Python 在标点符号上拆分字符串（标记除外）_Python_Regex_String_Split

Python 在标点符号上拆分字符串（标记除外）

python regex string

Python 在标点符号上拆分字符串（标记除外）,python,regex,string,split,Python,Regex,String,Split,除了#字符外，如何在任何标点符号和空格上拆分字符串 tweet="I went on #Russia to see the world cup. We lost!" 我想像这样拆分下面的字符串： ["I", "went", "to", "#Russia", "to, "see", "the", "world", "cup", "We","lost"] 我的尝试： p = re.compile(r"\w+|[^\w\s]", re.UNICODE) 不起作用，因为它使用re.findall功

除了#字符外，如何在任何标点符号和空格上拆分字符串

tweet="I went on #Russia to see the world cup. We lost!"

我想像这样拆分下面的字符串：

["I", "went", "to", "#Russia", "to, "see", "the", "world", "cup", "We","lost"]

我的尝试：

p = re.compile(r"\w+|[^\w\s]", re.UNICODE)

不起作用，因为它使用

re.findall

功能创建“俄罗斯”而不是“俄罗斯”：

tweet="I went on #Russia to see the world cup. We lost!"
words = re.findall(r'[\w#]+', tweet)
print(words)

输出：

['I', 'went', 'on', '#Russia', 'to', 'see', 'the', 'world', 'cup', 'We', 'lost']

使用

re.findall

功能：

tweet="I went on #Russia to see the world cup.
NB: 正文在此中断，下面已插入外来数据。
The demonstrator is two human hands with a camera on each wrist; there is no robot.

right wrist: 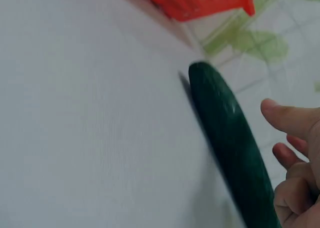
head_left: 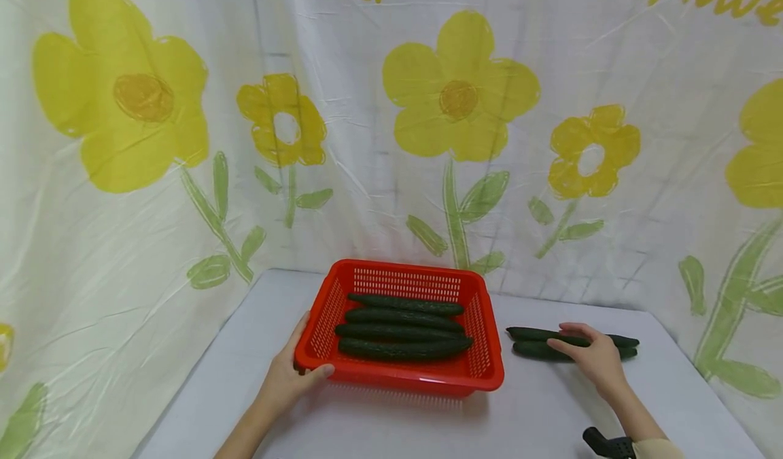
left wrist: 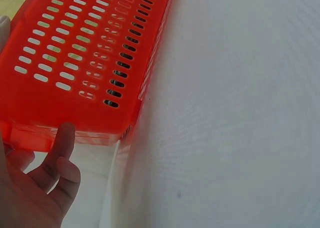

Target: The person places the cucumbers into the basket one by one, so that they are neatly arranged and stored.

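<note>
Two cucumbers [head_left: 532,351] lie left-to-right beneath the nearer right hand [head_left: 598,360], its grip apart; left hand [head_left: 289,379] clamped on basket [head_left: 404,377].

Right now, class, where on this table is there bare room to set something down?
Roomiest is the white tabletop in front of the red basket, between the left hand and right hand. A narrower strip lies behind two loose cucumbers, before the curtain. Crowded: inside the basket, where four cucumbers lie close, and the loose pair under the right hand.
</note>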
We lost!"
words = re.findall(r'[\w#]+', tweet)
print(words)

输出：

['I', 'went', 'on', '#Russia', 'to', 'see', 'the', 'world', 'cup', 'We', 'lost']

使用

re.sub

Ex:

import re
tweet="I went on #Russia to see the world cup. We lost!"
res = list(map(lambda x: re.sub("[^\w#]", "", x), tweet.split()))
print(res)

['I', 'went', 'on', '#Russia', 'to', 'see', 'the', 'world', 'cup', 'We', 'lost']

输出：

import re
tweet="I went on #Russia to see the world cup. We lost!"
res = list(map(lambda x: re.sub("[^\w#]", "", x), tweet.split()))
print(res)

['I', 'went', 'on', '#Russia', 'to', 'see', 'the', 'world', 'cup', 'We', 'lost']

使用

re.sub

Ex:

import re
tweet="I went on #Russia to see the world cup. We lost!"
res = list(map(lambda x: re.sub("[^\w#]", "", x), tweet.split()))
print(res)

['I', 'went', 'on', '#Russia', 'to', 'see', 'the', 'world', 'cup', 'We', 'lost']

输出：

import re
tweet="I went on #Russia to see the world cup. We lost!"
res = list(map(lambda x: re.sub("[^\w#]", "", x), tweet.split()))
print(res)

['I', 'went', 'on', '#Russia', 'to', 'see', 'the', 'world', 'cup', 'We', 'lost']

只需包含“#”

python中的split函数呢？但是我需要为每个punctuaction标记重复split命令。。。。正则表达式不是更快吗？它看起来不像是在标记化字符串（您使用的正则表达式标记化字符串，但预期的输出与标记化字符串不同）。您正在提取前面可能有

的字母单词吗？只要尝试

re.findall（r'#？\b[^\W\d\u]+\b'，s）

如果还需要匹配数字和

，您可以简单地使用

re.findall（r'#？\b\W+\b'，s）

。顺便说一句，您使用的是Python 2.x吗？Python中的split函数呢？但是我需要为每个punctuaction标记重复split命令。。。。正则表达式不是更快吗？它看起来不像是在标记化字符串（您使用的正则表达式标记化字符串，但预期的输出与标记化字符串不同）。您正在提取前面可能有

的字母单词吗？只要尝试

re.findall（r'#？\b[^\W\d\u]+\b'，s）

如果还需要匹配数字和

，您可以简单地使用

re.findall（r'#？\b\W+\b'，s）

。顺便说一句，您正在使用Python2.x吗？请注意，这可能太“贪婪”，例如，使用诸如

#rusia#football

之类的字符串。另外，

re.UNICODE

仅在Python2.x中需要，就像在Python3.x中一样，这是一种默认行为。请注意，这可能太“贪婪”，例如，使用诸如

#俄罗斯#足球

之类的字符串。另外，

re.UNICODE

仅在Python2.x中需要，就像在Python3.x中一样，这是一种默认行为。